Nowhere else in Plaintiffs' pleadings do they suggest consolidation in any manner. In Atwell, plaintiffs urged the state court to assign the claims to a single judge for consistency, judicial economy, and administration of justice, and explicitly stated the cases be assigned to a judge who is going to try the cases. 740 F.3d at 1165. These statements caused the Court to conclude the plaintiffs were proposing a joint trial. Id., at 1166. Similar facts are not present here. Although the three cases, along with approximately fifteen other cases, were consolidated, it was solely for pre-trial matters and not at the request of Plaintiffs [ECF No. 23-2]. Filing separate but similar complaints against a common defendant in the same court does not constitute a proposal for a joint trial. Parson, 749 F.4d at 889. While a proposal for joint trial can be implicit, the Court does not find any explicit or implicit proposals for a joint trial by Plaintiffs.

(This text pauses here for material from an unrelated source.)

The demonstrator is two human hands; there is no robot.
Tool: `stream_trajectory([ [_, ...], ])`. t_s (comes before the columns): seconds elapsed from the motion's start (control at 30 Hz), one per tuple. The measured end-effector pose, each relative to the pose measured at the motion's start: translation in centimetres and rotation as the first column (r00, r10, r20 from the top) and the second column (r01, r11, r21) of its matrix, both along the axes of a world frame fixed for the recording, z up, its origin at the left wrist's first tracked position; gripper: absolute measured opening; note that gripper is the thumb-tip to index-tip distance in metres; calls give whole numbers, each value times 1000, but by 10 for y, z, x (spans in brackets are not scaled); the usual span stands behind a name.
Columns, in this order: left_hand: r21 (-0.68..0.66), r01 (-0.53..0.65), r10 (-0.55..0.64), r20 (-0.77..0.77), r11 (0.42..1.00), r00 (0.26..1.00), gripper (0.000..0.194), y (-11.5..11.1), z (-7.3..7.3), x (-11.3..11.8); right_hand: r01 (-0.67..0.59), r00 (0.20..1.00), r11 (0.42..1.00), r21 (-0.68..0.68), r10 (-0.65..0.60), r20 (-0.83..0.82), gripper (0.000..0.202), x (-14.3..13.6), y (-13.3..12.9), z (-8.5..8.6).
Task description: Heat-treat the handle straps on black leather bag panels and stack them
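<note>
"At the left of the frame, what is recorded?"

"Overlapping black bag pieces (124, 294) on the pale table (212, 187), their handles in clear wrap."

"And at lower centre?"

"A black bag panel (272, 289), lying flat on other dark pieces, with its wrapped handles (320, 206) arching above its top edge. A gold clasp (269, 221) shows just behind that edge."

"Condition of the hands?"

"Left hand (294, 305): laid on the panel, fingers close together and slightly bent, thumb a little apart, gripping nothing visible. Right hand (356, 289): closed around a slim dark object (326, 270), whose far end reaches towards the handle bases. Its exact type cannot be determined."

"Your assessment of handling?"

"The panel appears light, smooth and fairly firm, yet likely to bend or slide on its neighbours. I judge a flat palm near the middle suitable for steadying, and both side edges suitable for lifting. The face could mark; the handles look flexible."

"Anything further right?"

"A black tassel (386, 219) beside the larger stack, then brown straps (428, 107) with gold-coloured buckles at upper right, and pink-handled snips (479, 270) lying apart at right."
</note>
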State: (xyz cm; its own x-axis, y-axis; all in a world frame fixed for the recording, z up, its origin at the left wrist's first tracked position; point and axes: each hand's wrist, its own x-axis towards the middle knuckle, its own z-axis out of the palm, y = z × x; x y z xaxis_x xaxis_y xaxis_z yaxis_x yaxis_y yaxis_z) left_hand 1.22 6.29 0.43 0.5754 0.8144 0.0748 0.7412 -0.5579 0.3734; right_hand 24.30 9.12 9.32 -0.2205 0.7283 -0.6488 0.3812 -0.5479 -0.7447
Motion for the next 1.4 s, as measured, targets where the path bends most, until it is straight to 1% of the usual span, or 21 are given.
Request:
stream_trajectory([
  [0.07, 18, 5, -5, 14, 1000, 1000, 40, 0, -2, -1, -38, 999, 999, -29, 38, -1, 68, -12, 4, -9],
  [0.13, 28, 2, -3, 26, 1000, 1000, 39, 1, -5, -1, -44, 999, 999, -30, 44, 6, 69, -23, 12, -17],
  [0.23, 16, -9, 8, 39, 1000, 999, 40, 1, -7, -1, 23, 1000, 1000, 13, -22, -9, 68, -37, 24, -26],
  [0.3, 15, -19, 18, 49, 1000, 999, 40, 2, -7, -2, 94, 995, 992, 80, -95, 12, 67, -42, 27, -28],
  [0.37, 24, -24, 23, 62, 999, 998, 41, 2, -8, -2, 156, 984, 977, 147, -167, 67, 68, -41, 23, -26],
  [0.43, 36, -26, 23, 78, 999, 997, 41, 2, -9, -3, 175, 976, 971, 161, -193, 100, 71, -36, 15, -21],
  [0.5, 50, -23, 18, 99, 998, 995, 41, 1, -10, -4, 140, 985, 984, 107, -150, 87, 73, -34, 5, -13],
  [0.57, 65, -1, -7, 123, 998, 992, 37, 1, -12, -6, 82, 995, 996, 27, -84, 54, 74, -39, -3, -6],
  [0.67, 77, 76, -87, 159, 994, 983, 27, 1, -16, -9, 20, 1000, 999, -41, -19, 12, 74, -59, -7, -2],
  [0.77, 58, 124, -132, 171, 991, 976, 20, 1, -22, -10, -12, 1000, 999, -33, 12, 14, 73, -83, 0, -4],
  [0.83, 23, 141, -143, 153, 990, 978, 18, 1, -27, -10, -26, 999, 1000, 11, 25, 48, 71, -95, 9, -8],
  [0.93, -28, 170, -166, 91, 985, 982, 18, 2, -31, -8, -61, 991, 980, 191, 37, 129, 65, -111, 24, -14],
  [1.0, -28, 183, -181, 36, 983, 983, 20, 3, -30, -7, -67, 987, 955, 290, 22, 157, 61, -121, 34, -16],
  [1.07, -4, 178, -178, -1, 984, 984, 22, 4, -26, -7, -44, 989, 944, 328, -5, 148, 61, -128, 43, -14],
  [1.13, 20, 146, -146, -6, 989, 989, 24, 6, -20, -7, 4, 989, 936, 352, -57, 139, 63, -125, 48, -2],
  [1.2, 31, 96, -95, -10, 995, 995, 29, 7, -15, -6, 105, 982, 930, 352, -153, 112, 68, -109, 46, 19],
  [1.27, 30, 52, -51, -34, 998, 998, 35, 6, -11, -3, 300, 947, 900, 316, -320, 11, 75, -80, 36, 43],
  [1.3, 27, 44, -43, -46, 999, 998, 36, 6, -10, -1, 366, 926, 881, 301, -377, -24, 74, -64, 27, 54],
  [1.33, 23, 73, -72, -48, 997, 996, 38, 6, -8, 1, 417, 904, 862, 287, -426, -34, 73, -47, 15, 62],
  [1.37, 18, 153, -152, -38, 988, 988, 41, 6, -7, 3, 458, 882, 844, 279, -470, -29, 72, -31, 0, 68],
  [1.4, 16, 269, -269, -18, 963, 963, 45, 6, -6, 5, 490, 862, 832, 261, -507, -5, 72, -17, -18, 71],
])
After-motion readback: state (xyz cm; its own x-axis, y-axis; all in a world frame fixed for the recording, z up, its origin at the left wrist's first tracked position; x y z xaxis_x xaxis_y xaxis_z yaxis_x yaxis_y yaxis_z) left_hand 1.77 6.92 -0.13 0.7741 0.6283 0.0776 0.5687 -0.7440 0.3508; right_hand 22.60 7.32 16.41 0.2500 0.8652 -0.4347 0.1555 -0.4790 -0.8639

See In re Abbott Laboratories, Inc., 698 F.3d at 573.
Plaintiffs have not suggested a joint trial for Anders v. Medtronic, Inc., Smith v. Medtronic, Inc., and Hendrich v. Medtronic, Inc., therefore, the Court finds this is not a mass action. Consequently, the Court does not have federal subject matter jurisdiction. The case shall be remanded to the Circuit Court of the City of St. Louis for further proceedings.
C. Fees and Costs
Finally, Plaintiffs request costs pursuant to 28 U.S.C. § 1447(c), which permits the Court to "require payment of just costs and any actual expenses, including attorney fees, incurred as a result of... removal." The Court may award fees "only where the removing party lacked an objectively reasonable basis for seeking removal. Conversely, when an objectively reasonable basis exists, fees should be denied." Martin v. Franklin Capital Corp., 546 U.S. 132, 141 (2005). Here, Defendants had objectively reasonable bases for removal; the parties on both sides presented strong arguments on this matter. Plaintiffs' request for costs is denied.
IT IS HEREBY ORDERED that Plaintiffs' Motion to Remand [ECF No. 15] is GRANTED, except to the extent it seeks costs under 28 U.S.C. § 1447(c).
IT IS FURTHER ORDERED that the Clerk of the Court shall remand this action to the Circuit Court of the City of St. Louis, Missouri, from which it was removed.